Immer wieder gerät der Angeklagte in Konfliktsituationen. Foto: Patricia Sigerist

Weil er nicht zur Verhandlung erscheint, erhält der Angeklagte einen schriftlichen Strafbefehl. Der Fellbacher hat bei einer Schlägerei zwei Schüsse mit einem Tierabwehrgerät auf seinen Kontrahenten abgefeuert.

Waiblingen - Dumm gelaufen, könnte man sagen, wenn der Verteidiger kommt, der Angeklagte aber nicht. So passierte es kürzlich auf dem Amtsgericht Waiblingen.
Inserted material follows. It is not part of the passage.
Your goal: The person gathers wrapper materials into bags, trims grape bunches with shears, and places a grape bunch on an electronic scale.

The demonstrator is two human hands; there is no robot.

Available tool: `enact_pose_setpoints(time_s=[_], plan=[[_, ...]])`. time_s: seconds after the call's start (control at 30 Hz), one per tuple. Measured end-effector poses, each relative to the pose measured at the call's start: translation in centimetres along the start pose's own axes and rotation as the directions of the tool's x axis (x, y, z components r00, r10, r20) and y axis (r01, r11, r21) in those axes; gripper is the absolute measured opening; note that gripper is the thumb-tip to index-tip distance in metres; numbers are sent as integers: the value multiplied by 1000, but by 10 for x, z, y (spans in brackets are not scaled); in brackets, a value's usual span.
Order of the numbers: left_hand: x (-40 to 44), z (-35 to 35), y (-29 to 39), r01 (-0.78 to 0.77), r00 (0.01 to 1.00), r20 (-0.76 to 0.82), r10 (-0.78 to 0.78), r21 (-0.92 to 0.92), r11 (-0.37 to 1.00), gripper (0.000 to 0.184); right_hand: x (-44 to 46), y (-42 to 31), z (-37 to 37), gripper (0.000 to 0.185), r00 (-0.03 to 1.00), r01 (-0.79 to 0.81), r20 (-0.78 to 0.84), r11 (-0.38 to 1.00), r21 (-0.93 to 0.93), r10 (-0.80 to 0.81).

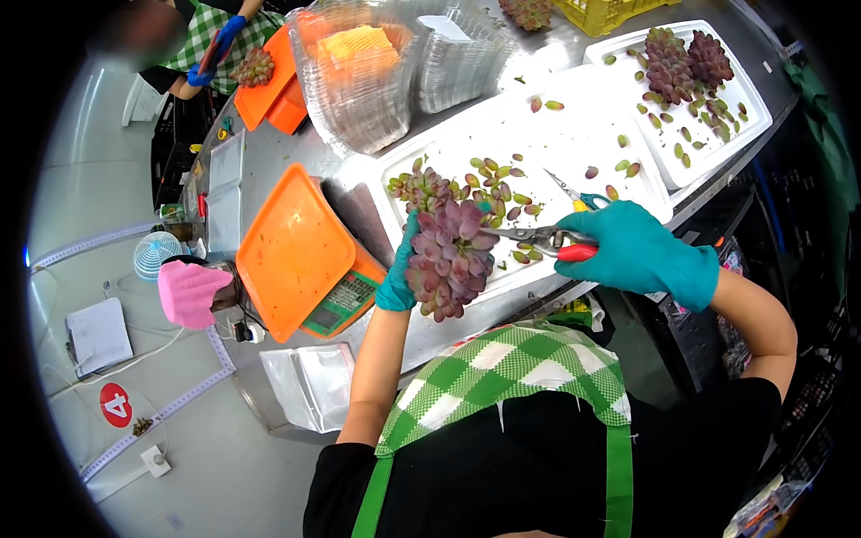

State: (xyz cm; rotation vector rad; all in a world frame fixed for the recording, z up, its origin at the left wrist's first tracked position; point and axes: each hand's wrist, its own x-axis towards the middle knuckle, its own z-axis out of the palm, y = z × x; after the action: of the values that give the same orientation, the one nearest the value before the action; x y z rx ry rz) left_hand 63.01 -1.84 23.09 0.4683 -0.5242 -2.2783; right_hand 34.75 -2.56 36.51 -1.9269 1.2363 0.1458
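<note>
My left hand (399, 278), in a teal glove, is closed around a purple-pink succulent (448, 260) and holds it above the near edge of a white tray (574, 125). My right hand (641, 251), gloved alike, grips red-handled pruning shears (543, 238). Their blades point left and reach the succulent's right side; whether they touch a stem I cannot make out. Loose leaves (493, 184) lie in the tray, along with another succulent (421, 190) behind the held one. Small scissors (578, 193) with teal and yellow handles rest beside my right hand.
An orange weighing scale (300, 251) stands to the left, with plastic bags (309, 386) nearby. Stacked clear containers (359, 90) are at the back. A second white tray (753, 99) on the right holds succulents and leaves. Across the table, another person's blue-gloved hand (229, 36) is visible.
</note>
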Motion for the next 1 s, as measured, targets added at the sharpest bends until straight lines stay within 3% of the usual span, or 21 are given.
enact_pose_setpoints(time_s=[0.03, 0.07, 0.1, 0.2, 0.23, 0.3, 0.4, 0.5, 0.57, 0.67, 0.77, 0.87, 1.0], plan=[[1, 0, 1, -19, 998, -44, 36, 329, 944, 53, -4, 0, -5, 51, 999, -35, -7, 999, 36, 35], [3, 0, 1, -1, 994, -88, 71, 622, 783, 49, -6, 1, -8, 51, 997, -69, -13, 995, 69, 70], [2, -1, 2, 142, 967, -196, 163, 944, 297, 44, -7, 4, -8, 51, 992, -104, -54, 984, 146, 113], [1, -5, -10, -18, 817, -199, 541, 929, 369, 37, -10, 16, 1, 51, 971, -136, -149, 945, 297, 187], [0, 1, -9, 101, 828, -191, 527, 976, 194, 38, -10, 19, 4, 51, 970, -112, -174, 949, 294, 168], [-1, 5, -8, 124, 839, -190, 510, 979, 161, 42, -9, 22, 10, 51, 971, -52, -205, 950, 309, 120], [-10, -20, -17, -149, 836, -206, 509, 808, 571, 45, -6, 22, 18, 52, 975, 8, -213, 941, 339, 69], [-18, -38, -24, -393, 831, -223, 509, 413, 822, 49, -2, 22, 24, 53, 970, -36, -217, 948, 317, 109], [-6, -11, -16, -285, 958, -9, 286, 42, 958, 55, 6, 27, 33, 54, 959, -67, -240, 948, 311, 147], [5, 12, -15, -355, 935, -52, 351, -126, 926, 55, 34, 56, 63, 58, 877, -85, -462, 990, 114, 129], [10, 18, -18, -451, 890, -147, 432, -145, 881, 54, 57, 88, 97, 65, 809, -125, -588, 973, -193, -13], [12, 22, -16, -488, 867, -191, 460, -143, 861, 54, 72, 101, 121, 69, 747, -185, -663, 946, -267, -41], [9, 23, -14, -514, 848, -230, 479, -126, 849, 54, 74, 106, 128, 72, 737, -247, -676, 922, -299, -22]])
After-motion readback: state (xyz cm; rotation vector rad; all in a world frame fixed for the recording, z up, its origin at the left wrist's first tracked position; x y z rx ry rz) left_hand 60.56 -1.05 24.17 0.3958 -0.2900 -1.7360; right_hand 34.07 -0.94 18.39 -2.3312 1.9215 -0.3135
Omar R. (Name geändert), der wegen schwerer Körperverletzung angeklagt war, erschien nicht zur Hauptverhandlung. Er sei kurzfristig erkrankt, ließ der Fellbacher dem Gericht ausrichten.

Das Gericht erlässt einen Strafbefehl

Diese Geschichte wollten weder der Staatsanwalt noch die Richterin Bidell glauben. Als „nicht schlüssig“ bewertete die Vorsitzende des Gerichts die vermeintliche Entschuldigung. Was also tun? Im Fall von Omar R. entschied das Gericht, einen schriftlichen Strafbefehl zu erlassen.
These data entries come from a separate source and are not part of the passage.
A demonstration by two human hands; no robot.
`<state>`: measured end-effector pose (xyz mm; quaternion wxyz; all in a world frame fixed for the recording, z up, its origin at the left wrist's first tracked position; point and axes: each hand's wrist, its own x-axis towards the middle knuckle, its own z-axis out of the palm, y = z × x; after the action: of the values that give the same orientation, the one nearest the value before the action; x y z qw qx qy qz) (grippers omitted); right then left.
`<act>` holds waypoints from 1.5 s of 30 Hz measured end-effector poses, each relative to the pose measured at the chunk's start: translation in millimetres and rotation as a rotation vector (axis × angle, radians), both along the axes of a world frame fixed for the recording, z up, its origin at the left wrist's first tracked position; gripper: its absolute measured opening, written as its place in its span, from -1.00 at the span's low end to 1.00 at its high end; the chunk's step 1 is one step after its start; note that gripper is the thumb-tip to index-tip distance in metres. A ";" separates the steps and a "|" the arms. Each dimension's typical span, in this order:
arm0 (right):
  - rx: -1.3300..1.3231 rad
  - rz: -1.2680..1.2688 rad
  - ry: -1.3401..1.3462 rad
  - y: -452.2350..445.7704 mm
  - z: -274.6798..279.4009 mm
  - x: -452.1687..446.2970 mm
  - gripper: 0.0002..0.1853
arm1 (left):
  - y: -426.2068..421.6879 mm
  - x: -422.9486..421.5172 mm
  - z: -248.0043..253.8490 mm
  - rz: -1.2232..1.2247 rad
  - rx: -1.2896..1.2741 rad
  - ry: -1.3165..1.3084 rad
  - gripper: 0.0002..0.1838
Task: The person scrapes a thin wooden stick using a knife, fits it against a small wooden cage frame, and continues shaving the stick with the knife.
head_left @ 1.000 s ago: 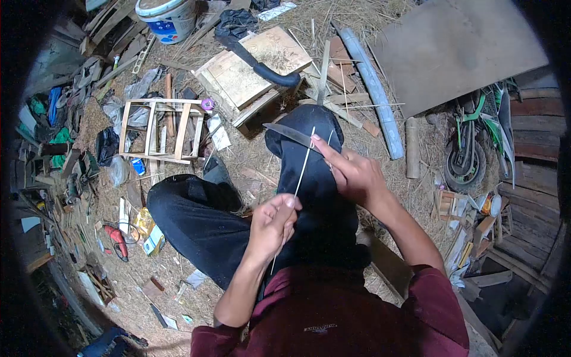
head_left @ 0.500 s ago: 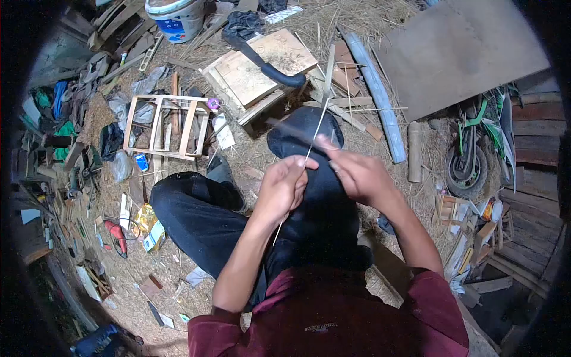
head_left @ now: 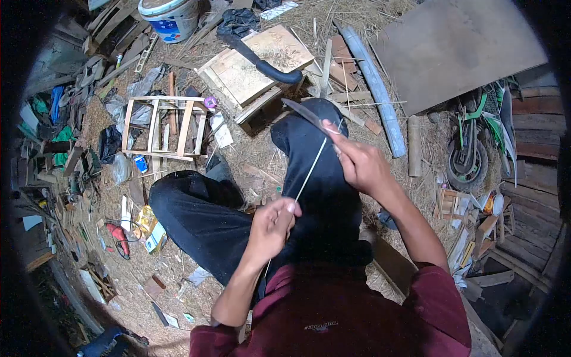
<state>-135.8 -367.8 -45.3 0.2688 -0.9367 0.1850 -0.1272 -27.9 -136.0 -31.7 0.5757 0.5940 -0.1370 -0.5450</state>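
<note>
My left hand (head_left: 275,226) is closed around a thin pale wooden strip (head_left: 310,174), pinched between thumb and fingers. The strip slants up and to the right over my thigh, and its lower end passes below that hand toward my lap. My right hand (head_left: 359,162) is closed on a knife, its handle hidden inside the fingers. The dark knife blade (head_left: 302,112) points up and left above my knee. The strip's upper part meets the right hand by the blade; whether the edge touches it I cannot tell.
Ahead, a wooden block (head_left: 262,65) carries a large blade with a black handle (head_left: 279,74). A small wooden frame (head_left: 156,128) lies to the left, near a red power tool (head_left: 119,240). A bucket (head_left: 171,21), a board (head_left: 458,53) and a green motorbike (head_left: 479,137) stand around.
My left hand has slid down and left along the strip, away from the right hand. The blade, blurred before, now shows sharply, and my right hand has shifted slightly.
</note>
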 end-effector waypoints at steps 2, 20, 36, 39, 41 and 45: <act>0.055 -0.018 -0.062 1.3 2.6 -0.9 -0.34 | 10.7 -0.7 3.7 0.029 0.054 0.005 -0.72; -0.069 0.003 0.061 5.1 4.6 -5.6 -0.37 | -46.0 0.1 -5.0 -0.006 -0.056 -0.359 -0.71; -0.011 0.105 0.262 3.1 22.3 -6.5 -0.38 | -82.9 18.0 -9.0 0.012 -0.070 -0.231 -0.71; -0.006 0.035 0.082 -2.2 6.1 -8.0 -0.36 | -61.4 1.2 -19.9 0.016 -0.114 -0.234 -0.71; 0.022 0.013 0.018 -4.0 3.9 -8.2 -0.36 | -38.9 -8.1 -18.9 -0.005 -0.093 -0.197 -0.70; 0.080 0.001 -0.058 -3.2 5.8 -6.6 -0.38 | -1.7 -16.7 -13.1 -0.013 0.037 0.039 -0.68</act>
<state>-142.4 -371.0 -39.5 0.3112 -0.9212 0.1818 -0.1467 -44.5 -137.7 -44.8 0.5636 0.5929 -0.1196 -0.5626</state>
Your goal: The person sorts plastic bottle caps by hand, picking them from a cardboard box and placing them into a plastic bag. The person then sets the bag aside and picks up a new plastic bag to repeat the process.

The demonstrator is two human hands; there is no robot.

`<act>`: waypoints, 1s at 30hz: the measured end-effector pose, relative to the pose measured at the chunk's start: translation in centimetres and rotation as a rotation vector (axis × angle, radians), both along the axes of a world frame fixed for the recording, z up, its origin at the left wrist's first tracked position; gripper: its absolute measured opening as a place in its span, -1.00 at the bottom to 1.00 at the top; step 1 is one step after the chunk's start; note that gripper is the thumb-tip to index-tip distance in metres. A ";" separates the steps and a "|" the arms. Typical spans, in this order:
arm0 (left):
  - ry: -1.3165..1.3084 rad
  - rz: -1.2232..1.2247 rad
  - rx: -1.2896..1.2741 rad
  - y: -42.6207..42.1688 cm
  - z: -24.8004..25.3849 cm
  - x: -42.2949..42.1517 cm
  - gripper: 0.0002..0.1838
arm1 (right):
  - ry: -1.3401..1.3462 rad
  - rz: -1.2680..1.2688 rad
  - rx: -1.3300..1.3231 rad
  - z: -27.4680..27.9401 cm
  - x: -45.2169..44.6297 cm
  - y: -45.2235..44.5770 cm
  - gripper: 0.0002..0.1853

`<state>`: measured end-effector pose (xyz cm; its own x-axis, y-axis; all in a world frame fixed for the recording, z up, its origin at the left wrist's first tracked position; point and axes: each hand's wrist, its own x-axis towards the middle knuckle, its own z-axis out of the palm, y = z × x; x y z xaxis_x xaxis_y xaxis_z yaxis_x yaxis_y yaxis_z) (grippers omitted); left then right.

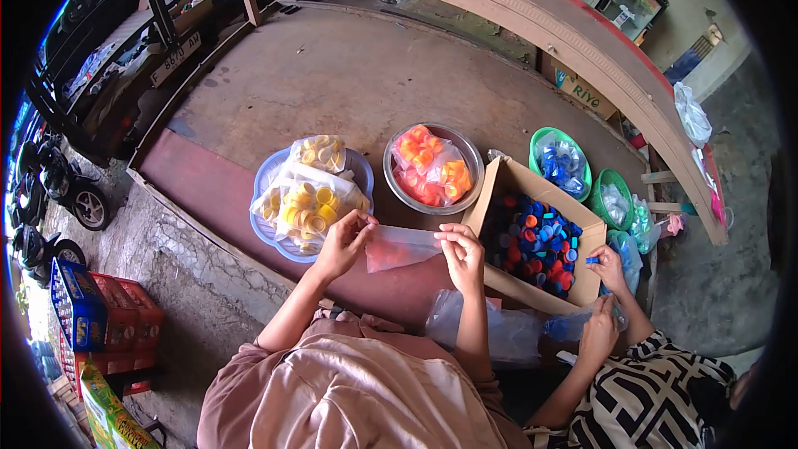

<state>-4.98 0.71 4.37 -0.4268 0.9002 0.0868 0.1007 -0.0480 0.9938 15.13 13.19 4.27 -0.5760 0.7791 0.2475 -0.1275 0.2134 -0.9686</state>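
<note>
A clear plastic bag [406, 247] is stretched between my two hands in front of my body. My left hand [344, 246] pinches its left end, and my right hand [462, 254] pinches the right end near the top edge. The lower part of the bag looks reddish; I cannot tell whether something is inside or the table shows through. Just beyond my left hand sits a blue plastic tray [264, 231] with bags of yellow and cream caps [309, 208]. Past the bag stands a metal bowl [391, 168] holding bagged orange and pink-red caps [421, 150].
Right of me, a cardboard box [592, 256] holds loose blue and red caps [536, 241]. A co-worker's hand [611, 269] holds a blue cap there; the other [598, 331] holds a clear bag. Green baskets [533, 145] stand behind. Clear bags [499, 337] lie near my right forearm.
</note>
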 end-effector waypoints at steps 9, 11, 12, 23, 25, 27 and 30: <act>0.230 -0.083 0.054 -0.7 1.8 -0.1 -0.77 | -0.254 0.007 0.304 2.3 0.5 -0.6 -0.79; 0.374 -0.080 0.042 -0.7 2.0 -0.2 -0.80 | -0.250 0.011 0.338 2.1 0.4 -0.5 -0.81; 0.412 -0.074 0.045 -0.7 1.9 -0.2 -0.83 | -0.244 0.012 0.344 2.0 0.4 -0.4 -0.83; 0.066 -0.113 -0.099 -0.8 0.6 0.3 -0.88 | -0.217 -0.040 -0.073 -0.4 0.4 -0.4 -0.77; 0.063 -0.144 -0.086 -0.8 0.3 0.1 -0.89 | -0.169 -0.036 -0.137 -0.9 0.3 -0.4 -0.82; 0.054 -0.162 -0.070 -0.7 -0.2 0.1 -0.90 | -0.176 -0.034 -0.082 -1.5 0.3 -0.3 -0.85; 0.090 -0.182 -0.056 -0.6 -0.1 0.1 -0.87 | -0.232 -0.003 -0.048 -1.4 0.3 -0.3 -0.85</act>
Im Sommer 2013 hatte der damals 22-Jährige kräftig ausgeteilt. Im Mai verprügelte er bei einer Auseinandersetzung zwei junge Männer. Den Kopf eines Opfers stieß er dabei mehrmals gegen ein Auto. Nur wenige Wochen später im Juni gab er auf einen anderen Kontrahenten zwei Schüsse mit einem Tierabwehrgerät ab. Das Opfer beklagte danach Hustenanfälle und brennende Augen.

Die Strafe wird im Führungszeugnis stehen

Der Verteidiger versuchte, den Staatsanwalt davon zu überzeugen, dass eine Freiheitsstrafe von maximal drei Monaten auf Bewährung für seinen Mandanten angemessen sei. Omar R. habe damals eine „wilde Phase“ gehabt. Mittlerweile sei sein Leben wieder in gefestigten Bahnen. Darüber hinaus argumentierte der Verteidiger, dass bei einem höheren Strafmaß die beiden Taten im Führungszeugnis stehen und dies die berufliche Zukunft des Angeklagten gefährden könnte.
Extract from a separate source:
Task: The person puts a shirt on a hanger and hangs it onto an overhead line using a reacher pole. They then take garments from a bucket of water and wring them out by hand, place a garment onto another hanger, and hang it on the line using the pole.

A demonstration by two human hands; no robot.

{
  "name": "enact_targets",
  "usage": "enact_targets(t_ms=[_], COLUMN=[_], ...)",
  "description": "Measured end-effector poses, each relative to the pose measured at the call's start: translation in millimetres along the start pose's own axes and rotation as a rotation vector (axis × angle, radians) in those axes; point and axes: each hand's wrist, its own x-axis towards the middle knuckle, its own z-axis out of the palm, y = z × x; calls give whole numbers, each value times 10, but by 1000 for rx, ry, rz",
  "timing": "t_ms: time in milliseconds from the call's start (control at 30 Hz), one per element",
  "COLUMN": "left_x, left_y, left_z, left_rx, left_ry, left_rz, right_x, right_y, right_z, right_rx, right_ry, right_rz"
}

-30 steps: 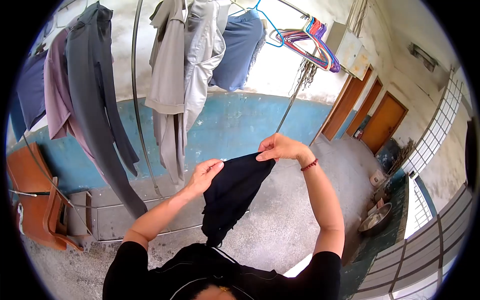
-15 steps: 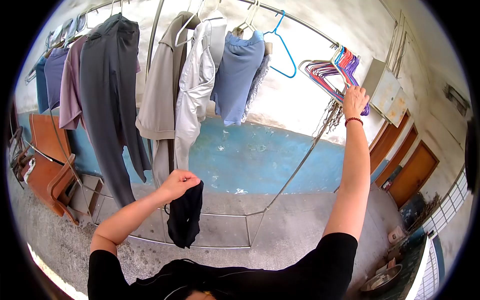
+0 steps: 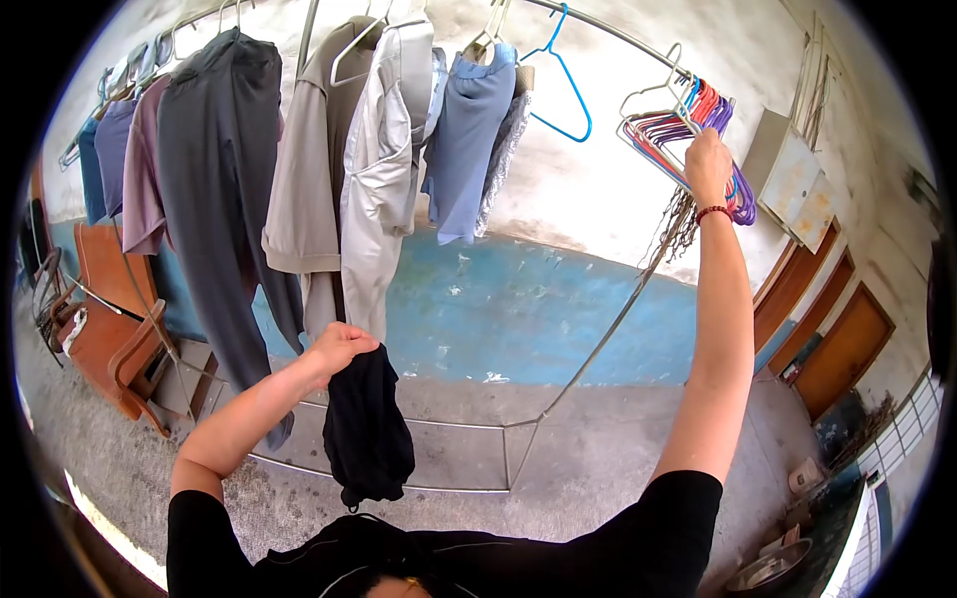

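A black garment [image 3: 367, 429] hangs bunched from my left hand [image 3: 337, 351], whose fingers are pinched on its top edge. What kind of garment it is, I cannot tell. Up at the right, my right hand [image 3: 709, 164] is closed around a pale clothes hanger [image 3: 653, 97] at its near end. The hook of that hanger stands above the rail, in front of a tight row of red, purple and blue hangers [image 3: 714, 110]. My fingers hide part of the row.
Grey trousers [image 3: 214, 149], a beige top [image 3: 307, 189], a whitish garment [image 3: 374, 199] and blue shorts [image 3: 474, 120] hang from the metal rail [image 3: 618, 38]. A lone blue hanger [image 3: 568, 85] hangs beside them. An orange-brown chair [image 3: 115, 289] stands at left; a metal box [image 3: 793, 179] is on the right wall.
My right hand has risen, and the pale hanger's hook has come up above the rail. The black garment hangs lower and more spread out under my left hand. The view has shifted slightly.
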Motion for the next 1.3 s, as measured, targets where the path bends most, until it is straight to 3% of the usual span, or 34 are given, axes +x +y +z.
enact_targets(t_ms=[200, 267, 300, 367, 400, 433, 467, 533, 600, 667, 733, 800, 867, 933, 1000, 1067, 1200, 1267, 1300], left_x=[1, -2, 27, -51, -63, -51, -79, -60, -93, -176, -228, -289, -404, -580, -603, -796, -1261, -1483, -1611], left_y=[33, 51, 31, 91, 104, 79, 107, 75, 59, 40, -14, -91, -94, 4, -157, -133, -63, -99, -85], left_z=[-93, -166, -231, -271, -303, -348, -359, -439, -494, -533, -626, -734, -819, -874, -1072, -1208, -1605, -1924, -2082], left_rx=[-2, -36, -43, -22, -6, 6, -11, 147, 147, 101, 43, 48, 88, 118, 139, 201, 305, 323, 342], left_ry=[69, 94, 82, 164, 185, 199, 209, 269, 293, 339, 376, 381, 409, 414, 385, 316, 283, 305, 333], left_rz=[18, 8, 8, 45, 38, 61, 62, 115, 95, 81, 93, 117, 92, 37, 110, 155, 206, 195, 230], right_x=[-730, -1349, -1765, -2648, -2936, -3179, -3267, -3325, -3518, -3698, -3983, -4237, -4351, -4356, -4267, -4138, -4019, -4136, -4193], right_y=[-229, -335, -455, -409, -558, -730, -825, -972, -1010, -1056, -1034, -1132, -1363, -1696, -2114, -2588, -3645, -4154, -4406], right_z=[-80, -113, -213, 94, 24, -44, -103, -264, -316, -433, -470, -582, -696, -779, -888, -1006, -1321, -1421, -1454], right_rx=[328, 531, 611, 821, 1054, 1274, 1295, 1601, 1534, 1615, 1673, 2042, 2080, 2421, 2565, 2796, 2904, 2777, 2789], right_ry=[186, 372, 268, 203, 61, -89, -139, -229, -315, -357, -388, -274, -296, -503, -526, -674, -862, -1107, -1124], right_rz=[151, 148, 341, 382, 525, 676, 682, 998, 967, 1144, 1085, 1024, 1108, 894, 804, 402, 158, 71, 50])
Der Staatsanwalt ließ sich von den Argumenten des Verteidigers nicht beeindrucken. Er beantragte einen Strafbefehl für beide Taten zusammen mit einer Gesamtfreiheitsstrafe von neun Monaten. Diese wird zur Bewährung ausgesetzt. Außerdem soll das Tierabwehrgerät eingezogen werden.

Das Strafbefehlverfahren entlastet das Gericht

Alleine bei der Staatsanwaltschaft Stuttgart werden jedes Jahr mehr als 100 000 Verfahren neu eingeleitet. Die Besonderheit des Strafbefehlsverfahrens liegt darin, dass es zu einer rechtskräftigen Verurteilung ohne mündliche Hauptverhandlung führen kann. Dies entlastet Gericht und Staatsanwaltschaft. Auch die Zeugen müssen nicht extra erscheinen.

Jetzt bekommt der Schläger Post vom Gericht. Im Juristendeutsch nennt man das einen Sitzungsstrafbefehl. Wenn Omar R. diesen akzeptiert, ist das Verfahren abgeschlossen. Ansonsten muss er binnen zwei Wochen Einspruch einlegen. Dann kommt es wieder zur Verhandlung.